Текст книги "Свет в заброшенном доме"
Автор книги: Худайберды Тухтабаев
Жанр:
Детская проза
сообщить о нарушении
Текущая страница: 3 (всего у книги 14 страниц)
Драка за безымянную высоту
После большой переменки девочек отпустили домой. Они все признаны негодными к военному делу. Случай такой был. Однажды Разык-ака решил провести занятие под названием «Штурм». На этом занятии наши девочки так вошли в раж, что исцарапали друг дружку, волосы повырывали, платья изодрали, даже по пути домой не успокоились, продолжали «битву». Потому-то они и не допускаются теперь на военное дело.
Мы собрались в помещении шестого «А». Мы – это учащиеся семи классов, с первого по седьмой. Учителя не было несколько минут. Тут такое поднялось, что хоть мёртвых выноси. Хорошо, в коридоре заскрипели, как несмазанная арба, костыли Разыка-аки.
– Что за шум? – постучал он ими о порог.
В классе вмиг установилась тишина. Дядюшка Разык прошёл за учительский стол, сел, оглядел класс, потом вынул из-за пазухи сложенную пополам тетрадку, протянул Хамрокулу.
– На, запиши присутствующих. Хамрокул всегда сидит за первой партой в ожидании вот таких поручений. Его хлебом не корми – дай поручение. Он с готовностью схватил мятую тетрадку.
– Что мы проходили на прошлом уроке? Трудно бедному Разыку-аке, очень трудно: как он вернулся с фронта безногим, жена тотчас бросила его. У него в кишлаке никого нет, один как перст. И хижина его пуста, неуютна. Старенькая войлочная кошма, прокопчённый чайдуш, чайник с отбитым носиком – вот и всё хозяйство. К тому же у Разыка-аки нет одной ноги, говорят, хотя ноги-то и нет, она у него болит и ноет ночами в том самом месте, где отрезана. У него и рука правая плохо слушается… Ох трудно, тяжко человеку. И мы… знаем, незлой он, покладистый, щедрый, любит посмеяться, а вот от недобрых шуток своих мы не можем удержаться…
Гляжу, мой братик Усман руку поднимает. «Можно, я скажу, что проходили?» – спрашивает тихо так, почти шёпотом. Но учитель хорошо расслышал его.
– Скажи, – попросил он.
– Разведчик… – начал поспешно Усман и замолк, словно забыл, что хотел сказать.
– Ну-ну, каким должен быть разведчик?
– Смелым…
– Ещё?
– Находчивым.
– Ещё?
– Кошка… – задумался Усман. По классу прошелестел едва слышный смех.
Разык-ака улыбнулся:
– Ты хочешь сказать, должен быть ловким, как кошка?

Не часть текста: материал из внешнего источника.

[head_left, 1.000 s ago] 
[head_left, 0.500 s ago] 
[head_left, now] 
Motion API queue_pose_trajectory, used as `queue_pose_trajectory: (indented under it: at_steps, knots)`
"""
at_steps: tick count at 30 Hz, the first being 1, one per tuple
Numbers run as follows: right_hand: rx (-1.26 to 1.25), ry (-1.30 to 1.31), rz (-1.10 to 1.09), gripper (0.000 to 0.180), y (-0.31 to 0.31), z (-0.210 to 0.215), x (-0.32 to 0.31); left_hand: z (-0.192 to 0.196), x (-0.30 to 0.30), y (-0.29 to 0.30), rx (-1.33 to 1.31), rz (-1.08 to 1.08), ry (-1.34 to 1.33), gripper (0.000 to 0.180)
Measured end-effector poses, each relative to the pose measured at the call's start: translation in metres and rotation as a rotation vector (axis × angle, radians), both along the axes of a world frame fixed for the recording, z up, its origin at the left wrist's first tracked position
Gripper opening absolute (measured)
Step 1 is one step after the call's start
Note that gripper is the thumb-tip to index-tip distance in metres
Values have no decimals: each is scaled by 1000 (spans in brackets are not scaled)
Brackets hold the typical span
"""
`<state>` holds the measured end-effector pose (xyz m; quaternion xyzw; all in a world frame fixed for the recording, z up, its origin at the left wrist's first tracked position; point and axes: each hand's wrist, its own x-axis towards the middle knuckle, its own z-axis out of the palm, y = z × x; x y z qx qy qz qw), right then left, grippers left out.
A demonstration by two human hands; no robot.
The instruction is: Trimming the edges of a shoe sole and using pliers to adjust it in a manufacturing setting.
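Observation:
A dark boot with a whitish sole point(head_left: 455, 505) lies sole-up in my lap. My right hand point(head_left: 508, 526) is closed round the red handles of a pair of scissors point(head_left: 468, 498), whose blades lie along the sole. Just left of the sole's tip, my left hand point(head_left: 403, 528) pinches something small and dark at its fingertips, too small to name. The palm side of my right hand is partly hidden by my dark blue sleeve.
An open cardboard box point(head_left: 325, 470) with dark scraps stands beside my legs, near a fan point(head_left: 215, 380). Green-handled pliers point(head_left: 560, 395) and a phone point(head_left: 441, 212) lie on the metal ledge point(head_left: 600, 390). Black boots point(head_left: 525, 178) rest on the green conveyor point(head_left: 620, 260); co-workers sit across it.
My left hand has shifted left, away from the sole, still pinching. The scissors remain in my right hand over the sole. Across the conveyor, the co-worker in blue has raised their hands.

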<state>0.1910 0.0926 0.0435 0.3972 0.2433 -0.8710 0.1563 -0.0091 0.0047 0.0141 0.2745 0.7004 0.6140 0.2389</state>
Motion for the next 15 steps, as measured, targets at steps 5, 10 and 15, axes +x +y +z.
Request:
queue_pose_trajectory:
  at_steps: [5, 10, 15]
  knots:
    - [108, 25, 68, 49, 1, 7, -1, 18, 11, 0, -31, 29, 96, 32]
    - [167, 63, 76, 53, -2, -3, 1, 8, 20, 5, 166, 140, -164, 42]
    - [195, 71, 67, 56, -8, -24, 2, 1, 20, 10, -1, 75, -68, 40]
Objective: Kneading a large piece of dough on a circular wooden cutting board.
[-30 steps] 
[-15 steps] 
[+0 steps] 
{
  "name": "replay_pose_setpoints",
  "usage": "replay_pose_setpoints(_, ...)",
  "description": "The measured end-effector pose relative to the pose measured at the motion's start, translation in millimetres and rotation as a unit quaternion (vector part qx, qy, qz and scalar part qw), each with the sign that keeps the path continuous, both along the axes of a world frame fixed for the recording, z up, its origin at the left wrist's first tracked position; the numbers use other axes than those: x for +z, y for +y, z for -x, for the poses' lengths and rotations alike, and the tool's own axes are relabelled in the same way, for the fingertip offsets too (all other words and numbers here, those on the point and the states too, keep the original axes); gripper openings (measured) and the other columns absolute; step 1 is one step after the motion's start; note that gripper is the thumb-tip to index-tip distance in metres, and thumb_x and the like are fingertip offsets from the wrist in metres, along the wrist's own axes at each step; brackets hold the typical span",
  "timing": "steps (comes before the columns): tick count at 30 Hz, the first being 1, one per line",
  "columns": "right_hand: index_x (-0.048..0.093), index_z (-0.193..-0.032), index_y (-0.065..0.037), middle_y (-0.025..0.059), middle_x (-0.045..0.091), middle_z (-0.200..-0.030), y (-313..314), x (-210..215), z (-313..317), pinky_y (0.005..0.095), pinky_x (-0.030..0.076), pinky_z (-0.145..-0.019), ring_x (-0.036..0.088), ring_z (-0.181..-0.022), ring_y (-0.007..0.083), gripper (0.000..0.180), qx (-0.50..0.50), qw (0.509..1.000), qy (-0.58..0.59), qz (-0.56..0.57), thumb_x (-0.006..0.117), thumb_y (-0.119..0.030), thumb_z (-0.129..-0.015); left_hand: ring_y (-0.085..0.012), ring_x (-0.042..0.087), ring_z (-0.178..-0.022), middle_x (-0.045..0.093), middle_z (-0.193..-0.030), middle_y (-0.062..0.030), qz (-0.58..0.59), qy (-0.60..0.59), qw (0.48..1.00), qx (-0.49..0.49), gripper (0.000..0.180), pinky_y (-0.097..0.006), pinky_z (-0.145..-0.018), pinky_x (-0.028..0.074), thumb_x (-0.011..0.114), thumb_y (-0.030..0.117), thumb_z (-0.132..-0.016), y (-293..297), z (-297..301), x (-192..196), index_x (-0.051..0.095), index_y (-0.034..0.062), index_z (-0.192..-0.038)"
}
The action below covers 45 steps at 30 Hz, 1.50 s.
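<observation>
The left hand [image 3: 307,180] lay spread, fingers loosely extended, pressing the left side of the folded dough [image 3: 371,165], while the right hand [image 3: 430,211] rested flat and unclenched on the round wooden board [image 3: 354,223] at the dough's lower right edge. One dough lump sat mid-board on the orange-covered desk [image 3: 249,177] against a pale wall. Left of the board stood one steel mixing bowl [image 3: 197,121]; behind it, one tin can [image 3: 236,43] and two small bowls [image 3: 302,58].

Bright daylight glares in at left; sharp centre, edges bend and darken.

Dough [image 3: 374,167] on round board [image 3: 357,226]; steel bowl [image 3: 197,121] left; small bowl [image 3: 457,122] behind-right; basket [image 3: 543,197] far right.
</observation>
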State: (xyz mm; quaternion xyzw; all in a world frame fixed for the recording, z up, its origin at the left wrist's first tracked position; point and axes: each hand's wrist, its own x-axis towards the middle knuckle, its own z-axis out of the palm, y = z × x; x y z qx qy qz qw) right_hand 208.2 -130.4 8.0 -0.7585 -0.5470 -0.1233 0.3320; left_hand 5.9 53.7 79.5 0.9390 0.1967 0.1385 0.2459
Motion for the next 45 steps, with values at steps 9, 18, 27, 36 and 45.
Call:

Усман обрадовано кивнул. Учитель велел Хамрокулу поставить ему пятёрку.
– Теперь, дети, перейдём к новому материалу…
Но ребята зашумели, застучали крышками парт, требуя рассказать анекдот, как Насреддин воевал на фронте. Я тоже присоединился к ним. Потому что знаю: дядюшка Разык лучший рассказчик в деревне. Когда он начинает в кругу взрослых «травить анекдоты», все покатываются со смеху. Если мы не воспользуемся случаем сейчас, потом, возможно, будет поздно.
– Да, да, давайте анекдот!
– Без Насреддина мы не успокоимся!
– Ну ладно… – махнул рукой учитель. И хитро прищурился, как обычно делал перед тем, как рассказать анекдот. – Муллу Насреддина призвали в армию. Командир начал учить новобранцев кидать гранату, колоть штыком и обороняться. Одно время глядит, Ходжа лёг ничком на дне окопа и лежит себе. «Афанди, вы что там валяетесь?» – поинтересовался командир. «Я учусь умирать», – ответил Насреддин.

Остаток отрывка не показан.